I know what you’re thinking, and you’re right. It’s convenient to wait until the day after Phil Kessel scored the only goal of a 1-0 win to write an article defending him.
There’s been one thing I’ve seen from Kessel very recently that I don’t like, and it’s how he lays out on the boards, head buried in his arms. It made me wonder if he was off a little.
However, his emotion and passion is awesome. Yelling at his teamates a little is great. He wants things to be better. We all do. Evgeni Malkin has looked sluggish at times, so why can’t Phil say something? I know the obvious answer is because he’s not doing everything right either so how can he call anyone else out. But here’s the thing about Phil Kessel: he knows his role.
A super sniper like Kessel plays on the second or third line, and sits on the number one power play unit (Washington could learn a thing or two about how a winning team handles big name snipers). He’s there for one reason. That reason isn’t to back check. That reason isn’t to block shots. That reason isn’t to throw big hits. It’s to score goals. Period.

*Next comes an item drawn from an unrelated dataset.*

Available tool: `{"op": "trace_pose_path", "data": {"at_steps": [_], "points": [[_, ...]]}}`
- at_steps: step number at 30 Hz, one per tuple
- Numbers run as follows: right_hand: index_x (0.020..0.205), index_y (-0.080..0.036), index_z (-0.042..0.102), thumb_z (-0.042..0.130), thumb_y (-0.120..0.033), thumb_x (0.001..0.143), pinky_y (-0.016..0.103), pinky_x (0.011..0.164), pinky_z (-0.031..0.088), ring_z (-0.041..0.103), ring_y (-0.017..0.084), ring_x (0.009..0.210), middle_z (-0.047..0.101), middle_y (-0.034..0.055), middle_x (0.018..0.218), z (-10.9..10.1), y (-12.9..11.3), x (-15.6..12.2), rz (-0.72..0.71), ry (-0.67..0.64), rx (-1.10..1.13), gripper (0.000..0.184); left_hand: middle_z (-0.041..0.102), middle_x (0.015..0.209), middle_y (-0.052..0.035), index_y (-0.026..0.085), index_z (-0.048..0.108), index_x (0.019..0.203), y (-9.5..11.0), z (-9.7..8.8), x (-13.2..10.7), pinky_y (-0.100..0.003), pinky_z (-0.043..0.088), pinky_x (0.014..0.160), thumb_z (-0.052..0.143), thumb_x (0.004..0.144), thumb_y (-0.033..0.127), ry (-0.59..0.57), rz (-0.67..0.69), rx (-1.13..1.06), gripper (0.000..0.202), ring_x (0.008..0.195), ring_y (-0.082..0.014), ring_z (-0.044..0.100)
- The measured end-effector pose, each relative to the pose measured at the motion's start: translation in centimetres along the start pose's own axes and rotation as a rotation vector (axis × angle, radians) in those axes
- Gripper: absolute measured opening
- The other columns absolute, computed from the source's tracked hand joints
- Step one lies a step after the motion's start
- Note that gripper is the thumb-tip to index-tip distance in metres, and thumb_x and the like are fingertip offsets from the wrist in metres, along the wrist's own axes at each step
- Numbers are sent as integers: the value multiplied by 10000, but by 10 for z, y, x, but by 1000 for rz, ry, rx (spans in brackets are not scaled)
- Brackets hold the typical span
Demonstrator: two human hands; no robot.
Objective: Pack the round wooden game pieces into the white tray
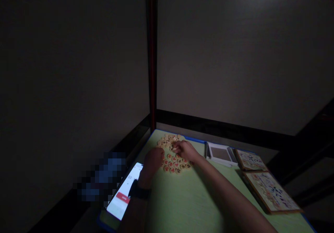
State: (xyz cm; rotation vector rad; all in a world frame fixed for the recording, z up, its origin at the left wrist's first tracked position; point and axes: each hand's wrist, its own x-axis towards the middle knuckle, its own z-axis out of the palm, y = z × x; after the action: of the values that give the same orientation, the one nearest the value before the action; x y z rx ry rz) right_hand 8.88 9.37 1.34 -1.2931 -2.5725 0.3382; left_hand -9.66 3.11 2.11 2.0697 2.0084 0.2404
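Round wooden Chinese chess pieces with red and dark characters lie on a pale green table. A loose cluster of pieces [165, 141] sits toward the far corner, and a flatter group of pieces [171, 164] lies nearer to me. My right hand [185, 150] reaches in from the right, its thumb and fingers pinched on a pale Chinese chess piece at the edge of the far cluster. At the left side of the pieces is my left hand [154, 159], fingers curled closed; whatever they hold is hidden from view. A dark band circles the left wrist.
A lit phone [124, 191] lies along the table's left edge, partly behind my left wrist. An open white box [221, 154] stands at the back right. Two framed, patterned panels [271, 191] lie at the right. Walls meet behind the table [177, 205].
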Motion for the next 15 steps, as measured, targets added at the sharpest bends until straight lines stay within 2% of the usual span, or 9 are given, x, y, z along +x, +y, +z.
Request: {"op": "trace_pose_path", "data": {"at_steps": [3, 7, 11, 15], "points": [[958, -192, 778, 649, -123, 811, 208, 712, 489, 712, 154, 785, 778, 20, 868, 4, 2, 4, -16, -27, 64, 208, 728, 970, -98, 175, 716, 904, 1, 0, 0, -288, 450, 772, 432, 941, 204, 3, 15, 16, 288, 893, -196, 658], [879, -207, 801, 655, -144, 816, 214, 789, 489, 715, 163, 833, 787, 13, 867, -1, 6, 9, -16, -7, 66, 171, 727, 965, -91, 178, 711, 904, 3, 0, -2, -290, 447, 779, 432, 939, 190, 20, 27, 6, 282, 908, -197, 655], [951, -193, 789, 544, -131, 878, 257, 893, 462, 680, 195, 975, 774, 62, 1017, -13, 14, 10, 79, 76, -24, 263, 723, 992, -100, 172, 714, 912, 4, 2, -1, -299, 448, 821, 435, 933, 161, 50, 52, 2, 280, 954, -207, 644], [965, -185, 770, 597, -162, 836, 296, 901, 453, 633, 251, 1056, 749, 117, 1061, -14, 12, 8, 128, 77, -131, 217, 720, 1047, -98, 188, 721, 1002, 9, 8, 1, -324, 439, 928, 446, 913, 124, 118, 204, -26, 296, 1040, -216, 608]]}}
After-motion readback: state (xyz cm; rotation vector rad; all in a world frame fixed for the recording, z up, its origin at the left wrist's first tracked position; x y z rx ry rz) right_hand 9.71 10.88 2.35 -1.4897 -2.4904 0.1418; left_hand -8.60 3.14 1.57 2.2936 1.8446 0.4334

Now, Kessel learned last year theres more to hockey than scoring. There’s winning too. The best way to win is to back check, block shots, and throw some hits. He does all those things too. But that’s just a bonus. His spot in the roster and his role on his line is to finish. If the passes aren’t coming, he can’t do his job. He wants help and he’s making it clear.
There’s one important thing to remember as well: even with a goal scoring role, because of the makeup of the Penguins there isn’t one player that needs to score all the time. He doesn’t need to be consistent and carry the team. He just needs to chip in once in a while. That’s the beauty of a deep team.
Fans have been spoiled for too long by having everyone scoring at the same time. The Penguins averaged over 4 goals game for half the season. But really, they only need one or two players at a time to be really on.
Conor Sheary was hot in the first half of the season, for example. Malkin was a beast midway through. Sidney Crosby got really hot down the stretch. Into the playoffs Jake Guentzel started out as the animal. Patric Hornqvist stepped up with a big goal in Game 7 against Washington. Kessel stepped up with a big goal last game. He’s taking his turn and that’s all they need.
These ramblings on the bench aren’t a rant from some whiny farm boy begging Uncle Owen to let him go into town and buy some power converters. This is a top NHL goal scorer trying to make things better.
I know the way to close a Pittsburgh sports fan’s mind is to use Tom Brady as an example of something to aspire to, but how many championships has that guy won? He expects the most out of his teammates. He yells and hollers at them and he’s the first one to tell them when they need to be better.
I’m not comparing Phil Kessel to Brady as far as the level of dominance in their sports, or even on the same level of respect from team mates. But it’s the passion. It’s the fire. It’s blazing full force. This isn’t something Kessel normally does so now that he’s done it, instead of putting him down and calling him out, I think he’s earned having his team (and fans) taking another look and asking why is he doing this now.
To get that answer, maybe a better comparison would be Patric Hornqvist. Should he have been kicked off the team last playoff season when he blew a gasket at no less than Sidney Crosby on the bench twice a game?
The playoffs are an emotional ride. Columbus and Washington were both extremely easy series to get invested in. If you don’t play with an edge and be the aggressor in those series, you don’t survive. And I don’t just mean you lose the series. I mean you physically get destroyed. It’s literally personally dangerous to not be on your guard and fight back at all times.
So after those gruelling rounds, you start off against a team who sits back. A team who doesn’t go looking for anything. You could easily float around in this series and never be hit. A team lulls you to sleep and doesn’t give you any energy. You have to make your own energy. That takes more work. That takes more effort. Sometimes it takes more creativity.
Athletes coax themselves into game modes in strange ways at times. When your opponent isn’t doing anything to work up a hatred, your friends can be a good substitute. Sometimes that means bench rage. That was a little bit for his fellow Pens, and some of that has nothing to do with them. He’s looking to get into the series, and it may just have worked.